Я взял у него две десятки, те, что лежали сверху.
— Клим,— заговорил он торопливо,— если бы ты знал, Клим... Я виноват, виноват, но я не хотел. — Он дышал мне в лицо. Мелкие завитки волос дрожали у него на лбу, выбившись из-под шапки, однако на рафаэлевского ангелочка он уже не был похож, последние месяцы не дались ему даром...
Ребята подождали, пока я войду в подъезд.
Я уже вошел, но подумал, что не передал даже привета Оле Чижик. Я поставил па ступеньку чемодан и побежал обратно.
— Не возвращайся, дурак,— страшным голосом заорал Сергей.
Мне пришлось прокричать издали, чтобы Оле передали привет.
* * *
Варвара Николаевна открыла, едва я позвонил.
Казалось, ее не удивил ни мой поздний приход, ни предотъездный вид. Или она сама предварительно сговорилась с ребятами о моем отъезде?.. Во всяком случае, она ни о чем не спросила меня, только, на шаг отступив, оглядела с головы до ног, потом стремительно обняла и расцеловала в обе щеки.
— Клим,— сказала она тихо,— милый вы мой мальчик...
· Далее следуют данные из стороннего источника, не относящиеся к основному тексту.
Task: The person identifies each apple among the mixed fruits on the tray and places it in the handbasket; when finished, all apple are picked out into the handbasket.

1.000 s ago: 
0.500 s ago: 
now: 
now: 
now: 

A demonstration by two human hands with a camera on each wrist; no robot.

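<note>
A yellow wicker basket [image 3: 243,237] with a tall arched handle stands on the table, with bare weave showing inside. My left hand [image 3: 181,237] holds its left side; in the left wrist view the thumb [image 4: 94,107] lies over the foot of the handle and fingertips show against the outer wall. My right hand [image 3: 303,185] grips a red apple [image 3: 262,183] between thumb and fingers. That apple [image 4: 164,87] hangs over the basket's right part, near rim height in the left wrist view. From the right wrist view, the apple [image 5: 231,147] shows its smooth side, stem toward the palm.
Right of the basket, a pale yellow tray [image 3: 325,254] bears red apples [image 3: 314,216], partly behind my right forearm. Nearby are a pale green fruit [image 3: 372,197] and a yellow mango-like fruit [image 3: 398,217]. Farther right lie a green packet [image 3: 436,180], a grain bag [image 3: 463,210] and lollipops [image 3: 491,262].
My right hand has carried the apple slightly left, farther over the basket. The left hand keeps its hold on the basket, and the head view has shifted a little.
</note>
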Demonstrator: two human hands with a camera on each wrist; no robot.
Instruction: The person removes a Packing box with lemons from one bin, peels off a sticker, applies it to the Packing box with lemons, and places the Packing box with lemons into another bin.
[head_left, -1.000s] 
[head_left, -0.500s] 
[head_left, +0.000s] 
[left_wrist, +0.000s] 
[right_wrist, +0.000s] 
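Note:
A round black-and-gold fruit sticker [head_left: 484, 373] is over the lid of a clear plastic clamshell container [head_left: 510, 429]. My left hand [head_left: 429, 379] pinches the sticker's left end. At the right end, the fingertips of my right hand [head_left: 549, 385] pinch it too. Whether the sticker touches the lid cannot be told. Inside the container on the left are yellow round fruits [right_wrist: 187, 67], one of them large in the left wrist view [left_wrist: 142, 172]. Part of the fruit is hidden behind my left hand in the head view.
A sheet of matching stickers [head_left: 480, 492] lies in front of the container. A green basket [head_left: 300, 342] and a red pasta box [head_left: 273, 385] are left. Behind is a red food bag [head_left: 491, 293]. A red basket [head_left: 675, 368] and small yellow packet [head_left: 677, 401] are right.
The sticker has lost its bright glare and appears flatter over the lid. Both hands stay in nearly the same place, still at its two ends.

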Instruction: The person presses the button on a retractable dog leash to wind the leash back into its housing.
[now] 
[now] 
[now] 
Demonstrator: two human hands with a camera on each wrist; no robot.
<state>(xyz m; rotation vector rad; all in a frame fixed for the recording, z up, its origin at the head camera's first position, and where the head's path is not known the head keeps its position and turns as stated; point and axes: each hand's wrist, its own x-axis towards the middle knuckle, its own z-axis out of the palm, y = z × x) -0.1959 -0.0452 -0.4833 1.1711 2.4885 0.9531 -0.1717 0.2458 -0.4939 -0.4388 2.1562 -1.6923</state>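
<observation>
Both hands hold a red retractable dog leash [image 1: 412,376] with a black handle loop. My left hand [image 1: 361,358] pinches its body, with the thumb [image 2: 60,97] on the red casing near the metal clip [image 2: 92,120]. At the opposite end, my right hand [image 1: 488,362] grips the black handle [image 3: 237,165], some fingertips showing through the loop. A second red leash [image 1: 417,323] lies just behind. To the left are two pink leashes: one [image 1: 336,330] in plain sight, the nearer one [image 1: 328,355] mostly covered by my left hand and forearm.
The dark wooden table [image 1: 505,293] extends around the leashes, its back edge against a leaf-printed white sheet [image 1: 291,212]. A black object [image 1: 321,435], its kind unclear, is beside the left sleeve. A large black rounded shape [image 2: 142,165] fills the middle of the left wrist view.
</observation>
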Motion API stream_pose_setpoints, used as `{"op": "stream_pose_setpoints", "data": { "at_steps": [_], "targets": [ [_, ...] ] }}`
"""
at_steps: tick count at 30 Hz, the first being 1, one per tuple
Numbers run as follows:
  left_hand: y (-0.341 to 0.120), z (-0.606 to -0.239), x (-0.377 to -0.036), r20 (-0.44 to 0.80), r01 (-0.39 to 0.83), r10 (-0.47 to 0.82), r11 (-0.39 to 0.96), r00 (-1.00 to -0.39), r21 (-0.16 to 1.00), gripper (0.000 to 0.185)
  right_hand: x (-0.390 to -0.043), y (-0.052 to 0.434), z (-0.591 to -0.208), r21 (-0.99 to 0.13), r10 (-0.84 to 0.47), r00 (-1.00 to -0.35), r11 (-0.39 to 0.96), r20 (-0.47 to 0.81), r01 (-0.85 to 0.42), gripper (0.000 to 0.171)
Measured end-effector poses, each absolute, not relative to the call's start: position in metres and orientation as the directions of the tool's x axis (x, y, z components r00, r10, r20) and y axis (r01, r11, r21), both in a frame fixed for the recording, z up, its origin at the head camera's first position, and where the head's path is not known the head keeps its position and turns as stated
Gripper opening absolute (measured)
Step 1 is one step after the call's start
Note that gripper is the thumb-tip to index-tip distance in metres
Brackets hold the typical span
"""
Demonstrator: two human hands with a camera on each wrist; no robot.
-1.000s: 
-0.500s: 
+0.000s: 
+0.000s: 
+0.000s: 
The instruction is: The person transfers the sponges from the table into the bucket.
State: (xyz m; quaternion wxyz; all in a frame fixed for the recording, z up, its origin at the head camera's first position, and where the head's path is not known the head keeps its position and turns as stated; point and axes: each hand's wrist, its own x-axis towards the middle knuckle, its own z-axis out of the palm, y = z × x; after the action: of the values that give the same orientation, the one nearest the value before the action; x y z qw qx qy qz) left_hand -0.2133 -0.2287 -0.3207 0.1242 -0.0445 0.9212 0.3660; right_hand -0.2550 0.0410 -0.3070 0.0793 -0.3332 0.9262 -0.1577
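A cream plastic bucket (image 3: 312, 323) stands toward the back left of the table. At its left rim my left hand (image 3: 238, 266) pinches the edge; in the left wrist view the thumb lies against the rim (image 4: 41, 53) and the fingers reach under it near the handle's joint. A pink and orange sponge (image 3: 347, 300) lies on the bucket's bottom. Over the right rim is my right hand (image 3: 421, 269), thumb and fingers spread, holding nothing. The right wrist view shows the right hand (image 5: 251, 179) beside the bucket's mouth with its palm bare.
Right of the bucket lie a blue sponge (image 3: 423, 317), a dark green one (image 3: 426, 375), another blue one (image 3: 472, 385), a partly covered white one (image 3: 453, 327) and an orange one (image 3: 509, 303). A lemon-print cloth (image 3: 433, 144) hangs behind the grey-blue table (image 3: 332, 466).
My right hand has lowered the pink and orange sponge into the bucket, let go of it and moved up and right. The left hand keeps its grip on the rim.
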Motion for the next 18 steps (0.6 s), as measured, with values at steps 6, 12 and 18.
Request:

Давно, наверное, с детства никто не называл меня так.
Шел первый час, однако я застал здесь Ковылина и Коржева. Они поднялись мне навстречу.
Рука у Коржева была в крупных старческих венах, маленькая, но необычайно сильная, жесткая, суровая.
И взгляд выцветших глаз был суров и пронзительно цепок.
— Нет,— задумчиво произнес он,— это уже не мальчик, это мужчина...
— Да будет вам, Дмитрий Алексеевич!— нервно рассмеялась Варвара Николаевна, тряхнув головой. — Мужчина! Будто вы не знаете наших мужчин! Они стали бабами, дряблыми, кислыми бабами, где там — хуже баб!..— Она порывисто обернулась ко мне: — Вы хорошо говорили, Клим, очень хорошо! Вы что-то всколыхнули во мне, подняли, вернули на место... Я ведь и сама хотела сказать, да вдруг разревелась, как девчонка... Дайте я поцелую вас еще!
Ковылин дружески улыбнулся мне, но промолчал.
— Дети,— шумно вздохнула Варвара Николаевна,— только дети..— Она не кончила, отошла к буфету и, слитком долго перебирала чашки, пока не вынула одну, для меня.
Я сказал, что спешу, заскочил на минуту, проститься,— и на вокзал.
Коржев был, вероятно, в курсе всех наших дел, но когда я упомянул о вокзале, странно посмотрел па меня, поднялся и пересек комнату, стуча тростью.
— Да, да, вы правы... Дети...— бормотал он, остановясь у окна и глядя в черное стекло.— Дети... Но горе эпохе, которая губит своих детей. Несчастное, жалкое время...
Голос его чуть шелестел, губы шевелились, рождая нелепые звуки, я не мог разобрать слов. Коржев сразу, в неуловимое мгновение превратился в дряхлого, немощно старика, и я подумал, каких усилий стоит ему постоянно держать прямой свою ослабевшую спину, ходить не опираясь, а будто невзначай поигрывая палкой, и как он отдыхает, когда остается один.
— Я все-таки налью вам,— с нарочитой бодрость сказала Варвара Николаевна, пододвигая ко мне чашку.— А вам, Дмитрий Алексеевич?..
Коржев не слышал ее. Теперь он смотрел в нашу сторону, но вряд ли замечал нас.